Mind/body expert Dr. Eva Selhub, an instructor at Harvard Medical school, adds this warning: “If you do not have a strong sense of self worth or believe that you are enough on your own, you will certainly fear being on your own and you will likely give up your power to the person you believe ‘completes’ you … The truth is that no one and nothing can complete you.”

So What Are You To Do?

If you fear that divorce papers may one day be in your future, or if you just have a phobia of being alone, the best things that you can do to stop either from happening are:

  • Take some time to truly get to know yourself: Spend time alone pursuing interests or moving deeper into established hobbies. Don’t worry about finding someone. Worry about having a good time when no one’s around.

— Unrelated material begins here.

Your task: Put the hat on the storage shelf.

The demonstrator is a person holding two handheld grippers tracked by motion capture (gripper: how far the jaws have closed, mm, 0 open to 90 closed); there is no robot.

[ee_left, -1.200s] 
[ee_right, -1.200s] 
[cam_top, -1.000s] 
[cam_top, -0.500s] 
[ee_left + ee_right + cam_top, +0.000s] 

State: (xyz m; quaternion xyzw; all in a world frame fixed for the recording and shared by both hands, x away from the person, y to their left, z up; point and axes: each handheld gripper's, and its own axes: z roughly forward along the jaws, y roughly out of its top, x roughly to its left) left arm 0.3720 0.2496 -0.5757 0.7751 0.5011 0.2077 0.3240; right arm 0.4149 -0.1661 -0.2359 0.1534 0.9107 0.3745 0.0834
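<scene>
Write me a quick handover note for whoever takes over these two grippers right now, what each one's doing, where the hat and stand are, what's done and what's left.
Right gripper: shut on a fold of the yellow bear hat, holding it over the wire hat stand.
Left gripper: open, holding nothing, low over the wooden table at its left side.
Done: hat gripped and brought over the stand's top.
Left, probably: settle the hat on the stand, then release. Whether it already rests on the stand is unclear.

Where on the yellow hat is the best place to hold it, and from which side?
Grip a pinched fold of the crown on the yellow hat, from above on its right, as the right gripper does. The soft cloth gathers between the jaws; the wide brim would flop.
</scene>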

  • Date people you can be yourself around: If you feel like you’re always having to walk on eggshells around the person you’re dating, then you need to end the relationship immediately and stop wasting yours (and their) time. Relationships are hard enough work when you know one another and are comfortable in your own skin. Not being able to connect on a basic level pretty much guarantees you’re heading for the divorce forms.

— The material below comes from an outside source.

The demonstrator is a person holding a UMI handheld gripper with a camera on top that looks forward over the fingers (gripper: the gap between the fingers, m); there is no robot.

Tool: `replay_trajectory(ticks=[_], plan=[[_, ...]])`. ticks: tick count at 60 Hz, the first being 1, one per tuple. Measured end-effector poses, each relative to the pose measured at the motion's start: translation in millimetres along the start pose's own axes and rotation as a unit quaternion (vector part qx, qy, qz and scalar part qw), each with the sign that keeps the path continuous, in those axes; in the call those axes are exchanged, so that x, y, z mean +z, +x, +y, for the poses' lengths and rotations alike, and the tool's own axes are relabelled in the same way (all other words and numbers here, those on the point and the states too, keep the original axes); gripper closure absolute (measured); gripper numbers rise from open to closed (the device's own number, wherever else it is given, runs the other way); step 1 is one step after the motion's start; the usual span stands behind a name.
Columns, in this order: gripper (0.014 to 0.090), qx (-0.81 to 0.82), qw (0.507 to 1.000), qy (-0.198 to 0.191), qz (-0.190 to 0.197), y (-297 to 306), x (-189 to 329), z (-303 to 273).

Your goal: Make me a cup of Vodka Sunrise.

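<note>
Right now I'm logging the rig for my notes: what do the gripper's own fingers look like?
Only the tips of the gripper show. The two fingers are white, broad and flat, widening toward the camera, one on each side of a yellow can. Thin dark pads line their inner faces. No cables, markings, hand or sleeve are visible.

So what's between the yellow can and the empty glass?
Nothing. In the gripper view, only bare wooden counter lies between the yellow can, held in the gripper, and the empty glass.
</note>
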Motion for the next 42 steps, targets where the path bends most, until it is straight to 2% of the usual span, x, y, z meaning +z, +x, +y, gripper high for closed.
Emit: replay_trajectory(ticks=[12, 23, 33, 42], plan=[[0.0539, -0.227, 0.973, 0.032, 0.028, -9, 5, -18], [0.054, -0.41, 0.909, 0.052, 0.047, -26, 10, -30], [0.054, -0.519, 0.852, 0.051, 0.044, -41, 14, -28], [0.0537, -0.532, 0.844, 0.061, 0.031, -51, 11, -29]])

  • Don’t lose yourself in the relationship: Too many individuals form fit parts of their personality to the whole of the relationship rather than holding on to their individual sense of identity. In fact, 29 percent of adults in the survey mentioned above admitted they lose themselves in relationships, with men being 31 percent guilty of doing so compared to 28 percent for women. Hold on to your sense of individuality, and the relationship will be healthier because of it. And if you still end up deciding to file for divorce or break it off with a partner, then at least you’re one step closer to finding Mr./Ms. Right.